- HOW TO COMPLETE THIS TASK:
Please copy, exactly as they appear below, the lines from the one containing "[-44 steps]" through the one containing "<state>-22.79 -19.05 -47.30".

*-*-*

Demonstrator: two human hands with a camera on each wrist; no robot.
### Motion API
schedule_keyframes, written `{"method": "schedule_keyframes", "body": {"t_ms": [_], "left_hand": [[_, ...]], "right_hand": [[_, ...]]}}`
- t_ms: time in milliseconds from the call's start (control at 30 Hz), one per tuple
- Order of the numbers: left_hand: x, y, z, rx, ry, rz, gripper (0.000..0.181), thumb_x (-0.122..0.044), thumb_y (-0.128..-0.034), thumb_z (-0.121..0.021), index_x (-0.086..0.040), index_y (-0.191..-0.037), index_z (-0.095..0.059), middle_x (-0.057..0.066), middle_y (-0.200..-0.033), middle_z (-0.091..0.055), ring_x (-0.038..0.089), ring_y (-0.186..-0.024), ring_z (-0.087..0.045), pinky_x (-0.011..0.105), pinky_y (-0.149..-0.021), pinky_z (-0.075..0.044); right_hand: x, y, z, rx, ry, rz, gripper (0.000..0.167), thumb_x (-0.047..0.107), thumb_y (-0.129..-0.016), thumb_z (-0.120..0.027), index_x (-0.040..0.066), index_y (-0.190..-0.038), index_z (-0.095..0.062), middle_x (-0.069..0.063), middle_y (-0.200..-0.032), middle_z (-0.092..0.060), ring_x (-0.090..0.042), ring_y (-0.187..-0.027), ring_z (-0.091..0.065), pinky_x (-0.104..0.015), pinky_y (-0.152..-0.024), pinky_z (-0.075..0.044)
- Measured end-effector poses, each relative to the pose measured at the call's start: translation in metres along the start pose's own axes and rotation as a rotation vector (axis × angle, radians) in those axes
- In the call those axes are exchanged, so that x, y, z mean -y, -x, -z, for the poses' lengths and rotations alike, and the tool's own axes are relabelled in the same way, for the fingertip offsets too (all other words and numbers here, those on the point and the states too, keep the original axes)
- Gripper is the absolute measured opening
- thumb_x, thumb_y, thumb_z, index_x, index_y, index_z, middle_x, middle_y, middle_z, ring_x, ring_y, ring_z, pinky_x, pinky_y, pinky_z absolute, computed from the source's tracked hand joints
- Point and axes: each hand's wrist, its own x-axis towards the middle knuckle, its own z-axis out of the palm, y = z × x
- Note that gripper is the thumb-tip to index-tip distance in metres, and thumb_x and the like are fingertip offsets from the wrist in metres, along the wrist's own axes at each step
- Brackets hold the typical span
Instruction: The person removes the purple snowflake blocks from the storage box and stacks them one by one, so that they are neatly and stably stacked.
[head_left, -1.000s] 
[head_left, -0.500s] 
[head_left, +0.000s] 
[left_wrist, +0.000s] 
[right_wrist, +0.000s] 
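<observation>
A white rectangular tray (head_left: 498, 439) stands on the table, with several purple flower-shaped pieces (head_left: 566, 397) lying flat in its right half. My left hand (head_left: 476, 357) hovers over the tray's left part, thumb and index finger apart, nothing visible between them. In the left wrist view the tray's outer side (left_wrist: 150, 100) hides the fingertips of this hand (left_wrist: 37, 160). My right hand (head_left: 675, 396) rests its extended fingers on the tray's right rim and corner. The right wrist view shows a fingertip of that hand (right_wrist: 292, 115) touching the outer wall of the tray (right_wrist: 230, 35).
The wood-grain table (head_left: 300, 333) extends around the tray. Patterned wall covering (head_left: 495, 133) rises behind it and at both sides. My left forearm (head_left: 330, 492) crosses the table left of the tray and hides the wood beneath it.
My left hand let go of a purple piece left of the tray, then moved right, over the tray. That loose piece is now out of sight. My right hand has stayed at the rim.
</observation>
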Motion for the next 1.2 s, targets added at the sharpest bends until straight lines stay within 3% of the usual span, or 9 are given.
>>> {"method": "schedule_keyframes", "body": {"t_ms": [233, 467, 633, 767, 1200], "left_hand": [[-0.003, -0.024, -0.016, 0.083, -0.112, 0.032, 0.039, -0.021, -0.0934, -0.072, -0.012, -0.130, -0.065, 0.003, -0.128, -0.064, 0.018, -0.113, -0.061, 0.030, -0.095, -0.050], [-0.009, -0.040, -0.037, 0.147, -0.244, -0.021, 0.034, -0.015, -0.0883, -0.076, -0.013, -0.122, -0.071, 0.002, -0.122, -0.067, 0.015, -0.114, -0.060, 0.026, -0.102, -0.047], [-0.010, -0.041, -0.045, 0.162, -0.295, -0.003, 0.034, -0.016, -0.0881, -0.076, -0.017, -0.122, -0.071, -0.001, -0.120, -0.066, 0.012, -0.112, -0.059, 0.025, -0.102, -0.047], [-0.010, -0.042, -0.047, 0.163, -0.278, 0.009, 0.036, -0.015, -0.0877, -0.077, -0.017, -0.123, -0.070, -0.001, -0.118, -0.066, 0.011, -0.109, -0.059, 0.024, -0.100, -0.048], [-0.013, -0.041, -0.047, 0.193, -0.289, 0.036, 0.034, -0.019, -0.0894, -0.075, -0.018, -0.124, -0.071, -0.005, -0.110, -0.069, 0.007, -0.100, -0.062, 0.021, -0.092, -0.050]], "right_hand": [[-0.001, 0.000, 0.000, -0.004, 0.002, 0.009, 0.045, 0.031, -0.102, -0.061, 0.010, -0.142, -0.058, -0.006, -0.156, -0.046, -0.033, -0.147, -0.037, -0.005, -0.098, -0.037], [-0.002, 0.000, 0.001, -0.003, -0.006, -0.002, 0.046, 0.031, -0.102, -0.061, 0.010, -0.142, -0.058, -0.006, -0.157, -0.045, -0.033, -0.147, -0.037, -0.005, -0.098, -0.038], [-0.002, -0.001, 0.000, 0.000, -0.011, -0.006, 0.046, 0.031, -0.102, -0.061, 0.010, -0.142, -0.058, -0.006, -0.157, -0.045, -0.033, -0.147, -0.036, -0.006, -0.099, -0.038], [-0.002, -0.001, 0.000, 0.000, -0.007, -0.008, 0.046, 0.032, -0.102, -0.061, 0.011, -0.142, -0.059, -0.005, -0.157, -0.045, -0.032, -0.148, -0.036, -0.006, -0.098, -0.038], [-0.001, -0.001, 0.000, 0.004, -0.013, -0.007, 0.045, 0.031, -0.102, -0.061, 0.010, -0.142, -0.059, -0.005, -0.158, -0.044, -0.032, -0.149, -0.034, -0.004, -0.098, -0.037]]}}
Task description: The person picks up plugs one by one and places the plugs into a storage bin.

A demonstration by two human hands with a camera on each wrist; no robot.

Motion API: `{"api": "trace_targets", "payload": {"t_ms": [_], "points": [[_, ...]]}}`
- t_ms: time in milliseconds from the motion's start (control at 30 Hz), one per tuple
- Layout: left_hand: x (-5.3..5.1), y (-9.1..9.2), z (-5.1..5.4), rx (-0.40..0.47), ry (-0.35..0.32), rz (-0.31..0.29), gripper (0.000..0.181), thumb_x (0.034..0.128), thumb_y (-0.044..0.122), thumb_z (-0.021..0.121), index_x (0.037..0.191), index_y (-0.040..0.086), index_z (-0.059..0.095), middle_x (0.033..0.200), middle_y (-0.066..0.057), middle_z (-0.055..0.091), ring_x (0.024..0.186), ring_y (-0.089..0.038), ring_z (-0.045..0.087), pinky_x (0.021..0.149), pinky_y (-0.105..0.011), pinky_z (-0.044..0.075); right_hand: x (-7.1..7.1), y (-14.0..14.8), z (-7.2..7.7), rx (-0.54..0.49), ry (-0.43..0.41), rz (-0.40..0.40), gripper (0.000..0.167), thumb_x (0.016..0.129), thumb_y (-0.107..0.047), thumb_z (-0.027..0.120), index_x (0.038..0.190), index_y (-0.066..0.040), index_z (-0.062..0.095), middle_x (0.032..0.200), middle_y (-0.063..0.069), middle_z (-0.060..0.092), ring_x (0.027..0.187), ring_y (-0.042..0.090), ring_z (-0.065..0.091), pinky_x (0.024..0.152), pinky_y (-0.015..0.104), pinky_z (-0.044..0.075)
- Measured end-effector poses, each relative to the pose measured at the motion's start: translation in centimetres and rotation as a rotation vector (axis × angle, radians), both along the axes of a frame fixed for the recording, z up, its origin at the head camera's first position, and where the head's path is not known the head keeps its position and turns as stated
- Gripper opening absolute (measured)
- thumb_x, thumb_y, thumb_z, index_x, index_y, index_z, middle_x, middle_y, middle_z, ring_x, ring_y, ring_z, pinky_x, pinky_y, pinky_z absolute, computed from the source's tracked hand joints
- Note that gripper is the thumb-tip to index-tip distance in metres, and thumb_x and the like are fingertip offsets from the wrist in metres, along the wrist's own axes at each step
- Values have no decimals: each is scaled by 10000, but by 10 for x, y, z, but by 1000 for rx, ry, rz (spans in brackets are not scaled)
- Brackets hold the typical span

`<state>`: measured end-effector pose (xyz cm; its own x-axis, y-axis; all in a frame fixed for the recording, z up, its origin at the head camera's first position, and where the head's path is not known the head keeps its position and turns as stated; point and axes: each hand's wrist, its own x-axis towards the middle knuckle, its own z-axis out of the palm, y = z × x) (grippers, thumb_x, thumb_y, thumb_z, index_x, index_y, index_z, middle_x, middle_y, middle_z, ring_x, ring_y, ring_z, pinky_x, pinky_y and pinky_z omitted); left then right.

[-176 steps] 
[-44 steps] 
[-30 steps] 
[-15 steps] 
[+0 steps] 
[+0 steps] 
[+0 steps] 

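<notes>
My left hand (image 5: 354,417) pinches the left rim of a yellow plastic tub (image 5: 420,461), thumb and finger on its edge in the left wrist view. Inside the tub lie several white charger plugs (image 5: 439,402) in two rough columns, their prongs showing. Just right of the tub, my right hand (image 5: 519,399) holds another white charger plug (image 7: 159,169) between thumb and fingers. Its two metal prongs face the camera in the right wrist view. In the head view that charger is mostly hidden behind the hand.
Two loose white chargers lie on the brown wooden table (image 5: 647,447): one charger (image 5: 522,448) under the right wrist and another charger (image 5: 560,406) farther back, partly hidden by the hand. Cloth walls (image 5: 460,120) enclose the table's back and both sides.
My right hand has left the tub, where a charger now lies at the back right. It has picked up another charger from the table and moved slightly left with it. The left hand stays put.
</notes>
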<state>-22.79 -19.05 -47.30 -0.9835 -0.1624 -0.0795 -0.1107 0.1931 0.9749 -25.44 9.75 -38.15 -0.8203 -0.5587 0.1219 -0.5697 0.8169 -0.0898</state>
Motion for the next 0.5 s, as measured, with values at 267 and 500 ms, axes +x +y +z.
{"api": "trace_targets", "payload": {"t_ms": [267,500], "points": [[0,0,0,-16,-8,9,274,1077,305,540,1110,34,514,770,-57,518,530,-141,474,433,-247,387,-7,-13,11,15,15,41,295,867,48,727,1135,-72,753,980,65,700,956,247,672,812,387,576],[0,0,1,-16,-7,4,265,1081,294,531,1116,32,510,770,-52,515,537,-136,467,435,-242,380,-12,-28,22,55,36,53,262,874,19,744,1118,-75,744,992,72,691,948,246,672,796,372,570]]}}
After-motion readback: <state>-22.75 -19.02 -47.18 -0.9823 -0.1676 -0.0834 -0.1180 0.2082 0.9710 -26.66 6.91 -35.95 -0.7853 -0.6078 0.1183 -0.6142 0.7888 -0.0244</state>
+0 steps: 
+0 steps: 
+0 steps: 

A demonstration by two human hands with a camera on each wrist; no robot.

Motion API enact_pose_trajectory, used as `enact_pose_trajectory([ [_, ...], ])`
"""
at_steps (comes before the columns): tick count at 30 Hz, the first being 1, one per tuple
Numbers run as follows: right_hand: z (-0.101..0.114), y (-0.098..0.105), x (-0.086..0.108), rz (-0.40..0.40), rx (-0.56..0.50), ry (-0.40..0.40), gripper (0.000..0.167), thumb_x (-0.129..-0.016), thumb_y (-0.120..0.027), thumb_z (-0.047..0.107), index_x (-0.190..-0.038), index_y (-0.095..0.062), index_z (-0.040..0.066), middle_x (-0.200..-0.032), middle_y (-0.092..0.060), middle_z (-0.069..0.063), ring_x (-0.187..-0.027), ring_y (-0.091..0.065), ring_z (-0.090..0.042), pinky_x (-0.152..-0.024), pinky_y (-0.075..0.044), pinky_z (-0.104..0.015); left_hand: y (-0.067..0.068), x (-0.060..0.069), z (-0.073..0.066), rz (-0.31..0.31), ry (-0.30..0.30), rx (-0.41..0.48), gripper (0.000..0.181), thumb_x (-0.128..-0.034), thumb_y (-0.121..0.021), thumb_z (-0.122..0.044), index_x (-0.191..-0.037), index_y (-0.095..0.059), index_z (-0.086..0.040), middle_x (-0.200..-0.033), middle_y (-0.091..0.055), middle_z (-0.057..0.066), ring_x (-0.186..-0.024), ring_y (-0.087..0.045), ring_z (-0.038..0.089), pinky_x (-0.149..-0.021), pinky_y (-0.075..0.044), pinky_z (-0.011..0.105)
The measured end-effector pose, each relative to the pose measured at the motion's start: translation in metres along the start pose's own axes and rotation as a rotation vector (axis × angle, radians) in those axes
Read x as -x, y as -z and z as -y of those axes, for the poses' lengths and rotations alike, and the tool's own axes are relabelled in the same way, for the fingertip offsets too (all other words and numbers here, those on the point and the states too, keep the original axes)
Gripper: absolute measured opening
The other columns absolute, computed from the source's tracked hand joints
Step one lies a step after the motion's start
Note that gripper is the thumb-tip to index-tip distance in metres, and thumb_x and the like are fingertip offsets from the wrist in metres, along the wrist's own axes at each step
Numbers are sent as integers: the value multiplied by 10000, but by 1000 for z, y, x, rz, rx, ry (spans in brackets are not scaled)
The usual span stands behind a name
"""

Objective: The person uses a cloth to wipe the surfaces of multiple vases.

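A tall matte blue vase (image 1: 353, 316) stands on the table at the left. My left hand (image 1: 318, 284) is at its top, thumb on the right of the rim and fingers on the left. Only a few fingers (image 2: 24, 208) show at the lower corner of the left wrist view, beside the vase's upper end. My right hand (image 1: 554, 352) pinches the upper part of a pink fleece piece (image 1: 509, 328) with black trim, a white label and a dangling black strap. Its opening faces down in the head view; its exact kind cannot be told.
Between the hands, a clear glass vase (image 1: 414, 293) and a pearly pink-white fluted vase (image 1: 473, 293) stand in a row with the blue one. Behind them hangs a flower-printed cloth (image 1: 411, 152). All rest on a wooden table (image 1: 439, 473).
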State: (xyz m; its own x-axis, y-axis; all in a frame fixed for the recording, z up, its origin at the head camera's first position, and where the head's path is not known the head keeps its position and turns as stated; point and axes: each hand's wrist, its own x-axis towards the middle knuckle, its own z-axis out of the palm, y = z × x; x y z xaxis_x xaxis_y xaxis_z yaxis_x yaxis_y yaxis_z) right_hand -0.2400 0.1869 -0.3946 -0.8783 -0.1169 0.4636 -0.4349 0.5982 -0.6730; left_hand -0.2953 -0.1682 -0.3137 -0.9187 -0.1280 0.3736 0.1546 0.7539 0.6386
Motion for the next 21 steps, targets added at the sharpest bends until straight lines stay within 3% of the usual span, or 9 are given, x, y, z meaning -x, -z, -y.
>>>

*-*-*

- ANSWER TO THIS PROBLEM:
[-44 steps] 
[-30 steps] 
[-15 steps] 
[+0 steps] 
[+0 steps] 
[+0 steps] 

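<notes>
My left hand (image 5: 354,417) pinches the left rim of a yellow plastic tub (image 5: 420,461), thumb and finger on its edge in the left wrist view. Inside the tub lie several white charger plugs (image 5: 439,402) in two rough columns, their prongs showing. Just right of the tub, my right hand (image 5: 519,399) holds another white charger plug (image 7: 159,169) between thumb and fingers. Its two metal prongs face the camera in the right wrist view. In the head view that charger is mostly hidden behind the hand.
Two loose white chargers lie on the brown wooden table (image 5: 647,447): one charger (image 5: 522,448) under the right wrist and another charger (image 5: 560,406) farther back, partly hidden by the hand. Cloth walls (image 5: 460,120) enclose the table's back and both sides.
My right hand has left the tub, where a charger now lies at the back right. It has picked up another charger from the table and moved slightly left with it. The left hand stays put.
</notes>
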<state>-22.79 -19.05 -47.30 -0.9835 -0.1624 -0.0795 -0.1107 0.1931 0.9749 -25.44 9.75 -38.15 -0.8203 -0.5587 0.1219 -0.5697 0.8169 -0.0898</state>

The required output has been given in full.